From the line that contains "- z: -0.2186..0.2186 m" through the line that contains "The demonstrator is", output every line of the listing below exactly and leave out all the rest.
==================================================
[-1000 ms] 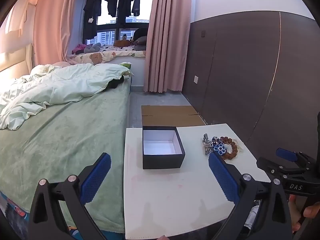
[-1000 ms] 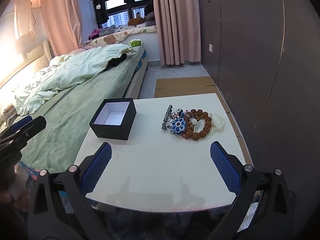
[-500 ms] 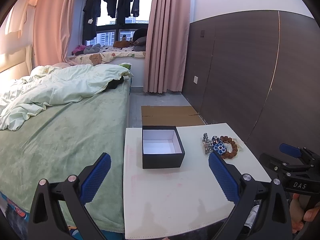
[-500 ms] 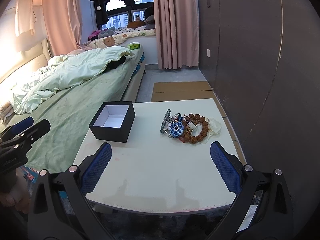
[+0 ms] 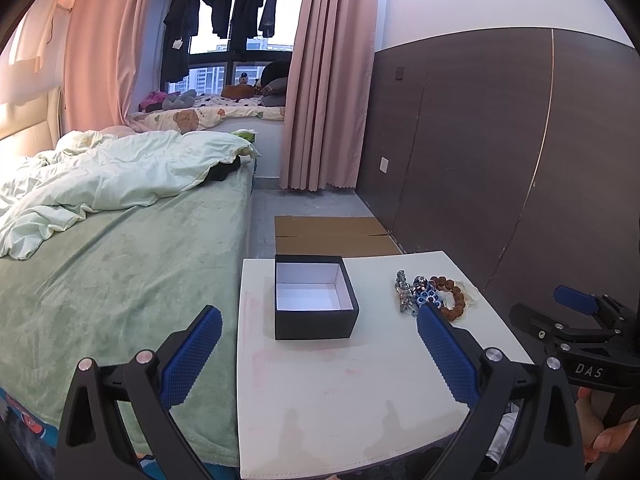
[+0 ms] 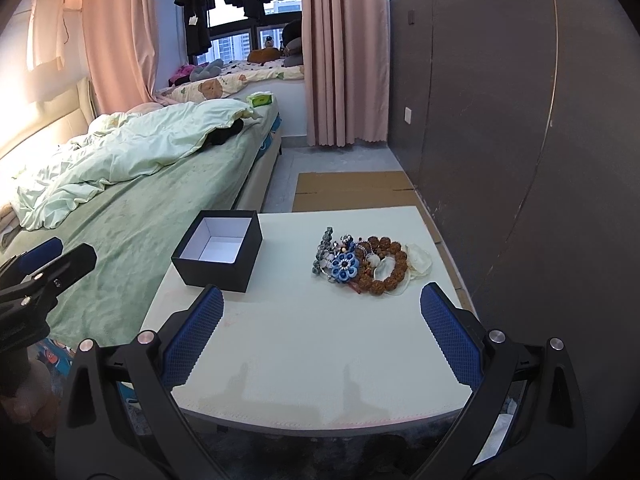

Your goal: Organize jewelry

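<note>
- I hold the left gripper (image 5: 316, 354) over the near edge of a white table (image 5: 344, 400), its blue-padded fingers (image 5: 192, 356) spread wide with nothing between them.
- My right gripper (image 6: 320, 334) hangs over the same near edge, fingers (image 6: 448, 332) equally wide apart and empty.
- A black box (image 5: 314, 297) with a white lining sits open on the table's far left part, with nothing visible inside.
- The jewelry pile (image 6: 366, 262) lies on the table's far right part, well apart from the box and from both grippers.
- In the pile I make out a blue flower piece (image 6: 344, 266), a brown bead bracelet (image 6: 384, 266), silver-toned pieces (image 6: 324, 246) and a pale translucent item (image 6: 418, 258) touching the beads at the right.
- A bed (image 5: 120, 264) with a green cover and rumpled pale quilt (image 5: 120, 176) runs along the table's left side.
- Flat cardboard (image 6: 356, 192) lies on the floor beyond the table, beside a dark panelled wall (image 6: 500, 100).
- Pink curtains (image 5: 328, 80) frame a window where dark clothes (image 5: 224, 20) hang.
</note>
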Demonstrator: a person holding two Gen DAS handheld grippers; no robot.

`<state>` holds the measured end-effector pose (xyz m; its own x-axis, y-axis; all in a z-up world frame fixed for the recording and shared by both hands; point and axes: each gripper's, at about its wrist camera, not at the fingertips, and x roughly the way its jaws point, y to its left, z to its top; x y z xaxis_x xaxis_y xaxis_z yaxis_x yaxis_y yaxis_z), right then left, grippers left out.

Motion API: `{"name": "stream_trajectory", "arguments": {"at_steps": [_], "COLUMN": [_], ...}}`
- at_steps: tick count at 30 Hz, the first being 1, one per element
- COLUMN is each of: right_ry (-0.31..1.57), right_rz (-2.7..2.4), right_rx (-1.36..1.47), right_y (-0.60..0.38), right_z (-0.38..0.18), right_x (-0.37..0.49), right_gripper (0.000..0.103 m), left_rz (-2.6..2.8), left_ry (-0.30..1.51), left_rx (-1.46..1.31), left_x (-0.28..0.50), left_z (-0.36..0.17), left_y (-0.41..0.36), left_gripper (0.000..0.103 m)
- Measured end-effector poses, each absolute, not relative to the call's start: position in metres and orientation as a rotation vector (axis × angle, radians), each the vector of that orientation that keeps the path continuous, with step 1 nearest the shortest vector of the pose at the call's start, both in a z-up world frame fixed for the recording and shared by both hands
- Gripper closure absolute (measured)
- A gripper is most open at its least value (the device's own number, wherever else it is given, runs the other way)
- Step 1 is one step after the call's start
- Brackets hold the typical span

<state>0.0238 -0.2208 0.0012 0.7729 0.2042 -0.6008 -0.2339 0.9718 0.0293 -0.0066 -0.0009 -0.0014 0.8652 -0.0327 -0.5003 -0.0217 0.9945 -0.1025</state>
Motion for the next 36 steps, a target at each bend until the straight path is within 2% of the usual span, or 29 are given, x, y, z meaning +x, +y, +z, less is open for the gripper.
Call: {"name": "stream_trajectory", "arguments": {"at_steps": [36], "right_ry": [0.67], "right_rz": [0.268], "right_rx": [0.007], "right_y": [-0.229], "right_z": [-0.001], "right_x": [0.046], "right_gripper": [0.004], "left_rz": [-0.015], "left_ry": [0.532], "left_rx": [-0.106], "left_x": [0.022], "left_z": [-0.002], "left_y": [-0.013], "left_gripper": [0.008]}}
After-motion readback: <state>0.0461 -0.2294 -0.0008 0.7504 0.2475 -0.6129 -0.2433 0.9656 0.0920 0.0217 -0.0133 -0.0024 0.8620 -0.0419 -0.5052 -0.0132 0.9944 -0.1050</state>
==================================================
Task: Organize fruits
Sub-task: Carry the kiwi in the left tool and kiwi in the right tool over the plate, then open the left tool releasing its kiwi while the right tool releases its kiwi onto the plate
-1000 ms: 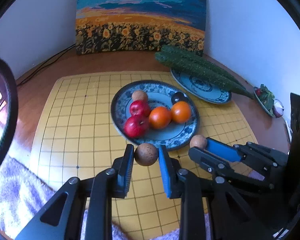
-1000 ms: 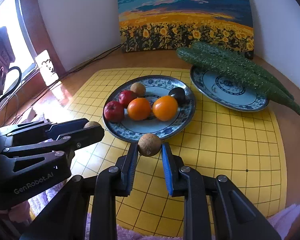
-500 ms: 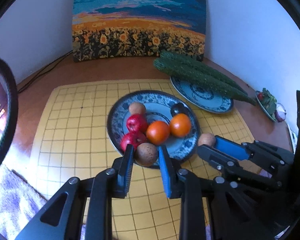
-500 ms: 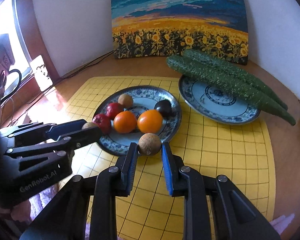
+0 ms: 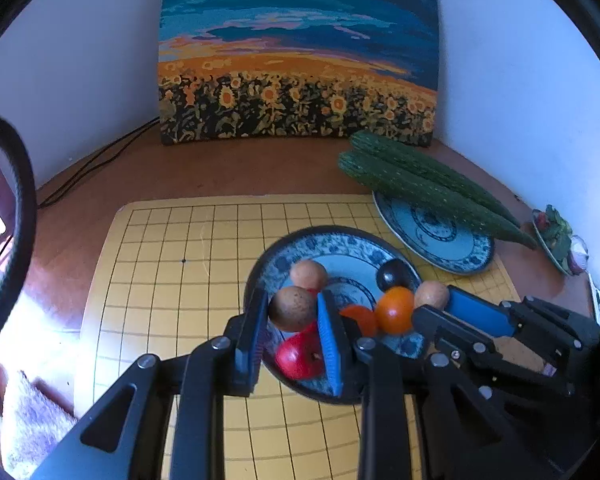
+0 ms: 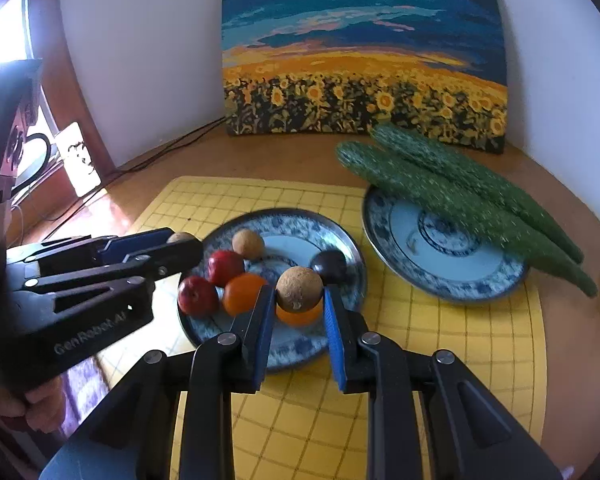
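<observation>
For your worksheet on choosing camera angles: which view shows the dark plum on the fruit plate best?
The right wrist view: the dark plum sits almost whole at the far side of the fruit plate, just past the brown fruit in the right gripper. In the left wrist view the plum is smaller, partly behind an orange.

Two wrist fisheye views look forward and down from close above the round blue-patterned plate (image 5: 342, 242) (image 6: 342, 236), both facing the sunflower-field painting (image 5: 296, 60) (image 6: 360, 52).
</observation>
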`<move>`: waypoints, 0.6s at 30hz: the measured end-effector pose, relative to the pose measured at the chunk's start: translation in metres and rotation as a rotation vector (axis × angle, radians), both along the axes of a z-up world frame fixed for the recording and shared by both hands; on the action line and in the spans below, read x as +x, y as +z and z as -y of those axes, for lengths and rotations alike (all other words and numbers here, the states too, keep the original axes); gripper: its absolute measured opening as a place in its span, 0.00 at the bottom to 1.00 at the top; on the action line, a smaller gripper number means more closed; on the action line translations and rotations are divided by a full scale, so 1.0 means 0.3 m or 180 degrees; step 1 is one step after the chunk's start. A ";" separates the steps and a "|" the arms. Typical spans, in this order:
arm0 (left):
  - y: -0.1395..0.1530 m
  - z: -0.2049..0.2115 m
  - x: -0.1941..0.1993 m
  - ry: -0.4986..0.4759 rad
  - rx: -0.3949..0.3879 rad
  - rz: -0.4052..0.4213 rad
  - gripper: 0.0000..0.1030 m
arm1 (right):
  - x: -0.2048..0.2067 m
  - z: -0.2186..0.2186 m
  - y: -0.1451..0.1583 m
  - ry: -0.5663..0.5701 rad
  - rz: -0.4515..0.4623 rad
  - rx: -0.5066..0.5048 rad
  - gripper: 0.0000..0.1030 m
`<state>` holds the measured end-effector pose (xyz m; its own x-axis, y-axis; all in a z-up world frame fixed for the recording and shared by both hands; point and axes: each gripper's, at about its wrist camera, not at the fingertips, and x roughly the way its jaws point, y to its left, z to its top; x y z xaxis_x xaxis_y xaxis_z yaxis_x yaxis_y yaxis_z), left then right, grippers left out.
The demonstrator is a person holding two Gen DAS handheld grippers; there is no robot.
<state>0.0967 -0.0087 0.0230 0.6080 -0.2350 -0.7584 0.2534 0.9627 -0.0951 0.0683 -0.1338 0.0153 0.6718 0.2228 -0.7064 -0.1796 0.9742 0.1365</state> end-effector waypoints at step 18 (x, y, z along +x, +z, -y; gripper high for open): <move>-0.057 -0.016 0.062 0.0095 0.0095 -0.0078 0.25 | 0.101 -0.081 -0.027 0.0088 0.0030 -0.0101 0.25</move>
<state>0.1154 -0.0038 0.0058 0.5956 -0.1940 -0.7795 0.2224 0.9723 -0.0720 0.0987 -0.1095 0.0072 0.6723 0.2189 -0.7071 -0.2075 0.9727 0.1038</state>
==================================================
RESULT OF THIS EXERCISE =
  - z: -0.2186..0.2186 m
  - y: -0.1451..0.1583 m
  - ry: -0.5663..0.5701 rad
  - rz: -0.4515..0.4623 rad
  - rx: -0.5066..0.5048 rad
  - gripper: 0.0000..0.1030 m
`<state>` holds the measured end-effector pose (xyz m; its own x-axis, y-axis; all in a z-up world frame fixed for the recording and shared by both hands; point and axes: each gripper's, at about its wrist camera, not at the fingertips, and x roughly the way its jaws point, y to its left, z to its top; x y z xaxis_x xaxis_y xaxis_z yaxis_x yaxis_y yaxis_z), left then right, grippers left out.
The demonstrator is a person holding two Gen DAS handheld grippers; there is no robot.

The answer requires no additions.